Photo: Bowen Stead | Words: Brad Sked
Seven years after the release of their debut self-titled ablum, MIEN, the supergroup that is Alex Maas (The Black Angels), Rishi Dhir (Elephant Stone), John Mark Lapham (The Earlies) and Robb Kidd (Golden Dawn Arkestra) have returned with another sonic blast force of sprawling psychedelia in MIIEN, fittingly released via one of the planet's leading psych labels, Fuzz Club.
The opener of the second outing from the psychonauts is 'Evil People', released as the lead single back in January.

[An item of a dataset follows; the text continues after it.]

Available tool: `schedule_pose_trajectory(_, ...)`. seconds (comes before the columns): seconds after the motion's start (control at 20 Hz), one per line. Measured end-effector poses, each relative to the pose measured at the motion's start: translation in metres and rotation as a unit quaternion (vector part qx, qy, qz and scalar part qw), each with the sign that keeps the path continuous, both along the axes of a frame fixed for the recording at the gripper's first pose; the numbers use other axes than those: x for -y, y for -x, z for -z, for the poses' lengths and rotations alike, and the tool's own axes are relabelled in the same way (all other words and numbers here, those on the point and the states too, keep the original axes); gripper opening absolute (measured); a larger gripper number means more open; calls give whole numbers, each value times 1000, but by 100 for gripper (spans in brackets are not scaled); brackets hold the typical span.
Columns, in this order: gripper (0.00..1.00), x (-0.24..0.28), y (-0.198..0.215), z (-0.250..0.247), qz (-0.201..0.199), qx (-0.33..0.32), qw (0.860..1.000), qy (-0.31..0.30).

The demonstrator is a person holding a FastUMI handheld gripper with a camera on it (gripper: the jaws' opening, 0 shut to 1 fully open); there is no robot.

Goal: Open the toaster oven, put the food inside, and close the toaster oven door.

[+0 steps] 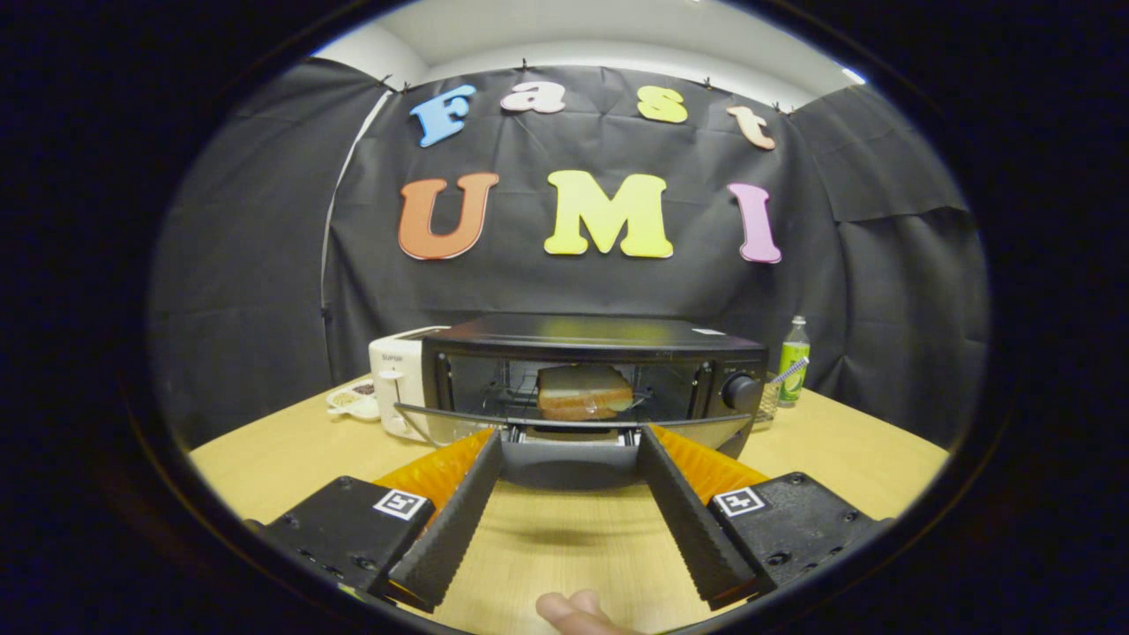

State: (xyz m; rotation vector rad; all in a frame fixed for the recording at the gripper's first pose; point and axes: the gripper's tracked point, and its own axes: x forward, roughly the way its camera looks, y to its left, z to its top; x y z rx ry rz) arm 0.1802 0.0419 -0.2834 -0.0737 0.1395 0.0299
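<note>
A black toaster oven [593,370] stands on the wooden table [282,454], straight ahead of my fingers. Its glass door [494,425] hangs folded down and open toward me. A slice of toasted bread [584,392] lies on the rack inside the oven. My gripper [571,444] is open, its two ridged black fingers spread wide with the tips just under the lowered door's front edge. Nothing is between the fingers. A person's fingertip [573,613] shows low between the finger bases.
A white toaster [394,384] stands left of the oven, with a small white dish [353,399] beside it. A green bottle [794,362] stands to the oven's right. Bare tabletop lies on both sides of the oven.
</note>
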Motion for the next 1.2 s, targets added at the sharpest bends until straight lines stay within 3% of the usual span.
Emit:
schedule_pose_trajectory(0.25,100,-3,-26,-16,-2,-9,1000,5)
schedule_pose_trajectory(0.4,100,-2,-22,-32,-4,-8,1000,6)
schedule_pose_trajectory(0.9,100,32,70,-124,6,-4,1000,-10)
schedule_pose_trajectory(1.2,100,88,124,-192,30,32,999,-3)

This cosmic, motorik titan creates the appropriate feeling of being pulled into a vortex with vacuum-like force. 'Counterbalance' follows this, nodding to Alex Mass' own 'Keep Your Balance' from the 'LEVITATION Sessions' and revelling in the absolute heady with some fuzz-inducing delirium that's akin to Fuzz Club label mates New Candys.
'Silent Golden' doesn't let up with the dosage of intoxicating psychedelia, with its synth-charged space-psych storm. Like being thrown into an intergalactic toaster, the expansive electro space-time ripper feels like having your brain dissolved to nothing but liquid pulp and then just pure atoms… in the best way. 'Mirror', though, feels much more transcendental, more akin to Stereolab and early-Tame Impala, with a sprinkle of Jacco Gardner. An utter lucid ethereal odyssey through the galaxies and beyond, which also exemplifies Mass' criminally underrated songwriting ability, 'Mirror' meanders towards the celestial. Simply stunning psychedelic pop.
A downtempo synth-wave wonder, 'How Could You Run' then brings the feeling of drifting through a kaleidoscopically cyberpunk Blade Runner landscape, neon-lit and full of androids and humans-alike, who have embraced their consciousness and become one. Then comes 'Empty Sun', which is akin to a supernova itself, cataclysmic space-psych and motorik krautrock meeting shoegaze on a battleground of noise. The space sci-fi theme remains with 'Tungsten', a luminous space-pop voyage. Like levitating through a cosmic garden while spirit pixies pirouette through its scintillating prismatic plains, 'Tungsten' could well be the soundtrack to one's consciousness crossing over into the paradise realm itself.
'Knocking On Your Door' brings things down, or up. Kicking things off with some otherworldly ambient electronica fit for a meditation session guided by Alan Watts or Ram Dass, it then drifts into a groove worthy of Neu or CAN. 'Slipping Away' then continues the kraut-inspired good times, morphing into more shamanic fuzz-out headiness, with odd tinges of desert-psych for a Dune-like space joyride across the sand plains. Then comes closer 'Morning Echo', an atmospheric stunner, where the synth-driven space-psychedelic oscillating luminous lullaby makes for a spectral delight.
MIEN's second outing is a forceful return, with the cosmonautic supergroup acting as the closest thing to a real life psychedelic Avengers, collectively bringing forth a galactic gem of a sequel to our mortal lands.